Mr Behan continued, “Women in Ireland have the right to the highest possible standard of reproductive healthcare. International human rights law requires the State to fully protect the reproductive rights of women and girls in Ireland, including access to safe and legal abortion services.”

Notes:

  • Founded in 1969, the Irish Family Planning Association (IFPA) is Ireland’s leading pregnancy counselling provider, providing over 3,000 counselling services each year. The IFPA provides free and confidential pregnancy and post-abortion counselling, delivered by accredited and trained counsellors, at 11 locations nationwide. The IFPA also provides a comprehensive range of medical and education and training services.
  • During Ireland’s second Universal Periodic Review (UPR) on 11th May 2016, 15 states–Czech Republic, Denmark, Germany, Iceland, India, Republic of Korea, Lithuania, Former Yugoslav Republic of Macedonia, the Netherlands, Norway, Slovakia, Slovenia, Sweden, Switzerland and Uruguay—made a total of 17 recommendations regarding reform of Ireland’s abortion laws.
  • The United States, France and Canada also issued recommendations asking Ireland to protect sexual and reproductive health and rights.
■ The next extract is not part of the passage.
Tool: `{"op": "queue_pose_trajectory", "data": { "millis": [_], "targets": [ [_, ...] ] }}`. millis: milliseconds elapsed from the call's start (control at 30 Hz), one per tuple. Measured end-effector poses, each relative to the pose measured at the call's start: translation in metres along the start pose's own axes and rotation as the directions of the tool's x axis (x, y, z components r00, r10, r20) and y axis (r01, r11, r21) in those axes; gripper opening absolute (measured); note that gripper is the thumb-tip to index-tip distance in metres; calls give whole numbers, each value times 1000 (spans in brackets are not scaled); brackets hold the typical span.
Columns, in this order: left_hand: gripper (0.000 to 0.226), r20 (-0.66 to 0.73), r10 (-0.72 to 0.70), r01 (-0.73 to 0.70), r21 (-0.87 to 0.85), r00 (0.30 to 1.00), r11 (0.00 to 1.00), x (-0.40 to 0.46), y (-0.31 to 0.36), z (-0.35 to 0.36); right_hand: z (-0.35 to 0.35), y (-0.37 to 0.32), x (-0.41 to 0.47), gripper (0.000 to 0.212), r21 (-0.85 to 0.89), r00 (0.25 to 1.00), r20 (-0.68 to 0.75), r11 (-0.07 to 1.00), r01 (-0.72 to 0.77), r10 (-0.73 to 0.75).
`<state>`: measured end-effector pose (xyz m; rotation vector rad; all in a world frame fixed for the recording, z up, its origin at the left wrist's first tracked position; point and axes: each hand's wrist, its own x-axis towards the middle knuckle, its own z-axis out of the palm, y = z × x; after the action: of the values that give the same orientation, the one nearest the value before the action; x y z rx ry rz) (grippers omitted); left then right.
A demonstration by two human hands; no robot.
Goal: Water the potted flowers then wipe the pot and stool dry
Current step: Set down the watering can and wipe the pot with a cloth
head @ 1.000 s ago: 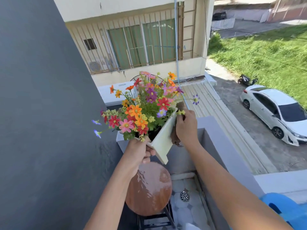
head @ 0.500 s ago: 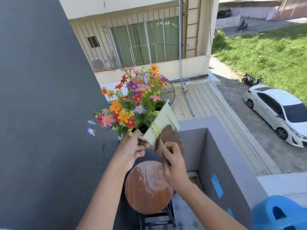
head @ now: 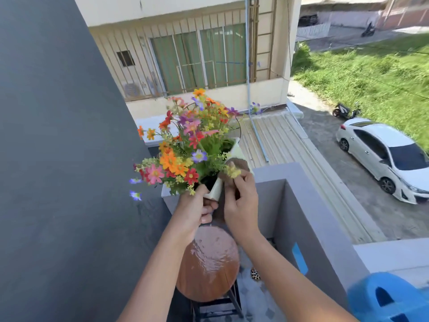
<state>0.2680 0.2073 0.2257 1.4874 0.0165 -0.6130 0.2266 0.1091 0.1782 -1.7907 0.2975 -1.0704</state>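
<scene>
The stool below you shows a wet sheen, not yet wiped. Above it, your left hand grips the white pot aloft while your right hand pinches the brown cloth against its side; next, probably finish the remaining faces, then set it down.

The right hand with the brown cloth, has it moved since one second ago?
Yes. The right hand dropped from the pot's far upper rim to its near lower corner.
</scene>
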Motion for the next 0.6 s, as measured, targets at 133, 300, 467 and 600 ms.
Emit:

  • The Government has rejected 16 of the 17 recommendations on abortion. Only the recommendation by Switzerland to “conduct consultations involving all stakeholders, including civil society organisations, in order to examine whether Article 40.3.3 of the Constitution could be revised and the legal framework related to abortion broadened” was accepted.
  • The IFPA was one of 10 civil society organisations to make an oral statement at the UN Human Rights Council session on 23rd September 2016 at which the report on Ireland’s second UPR was formally adopted.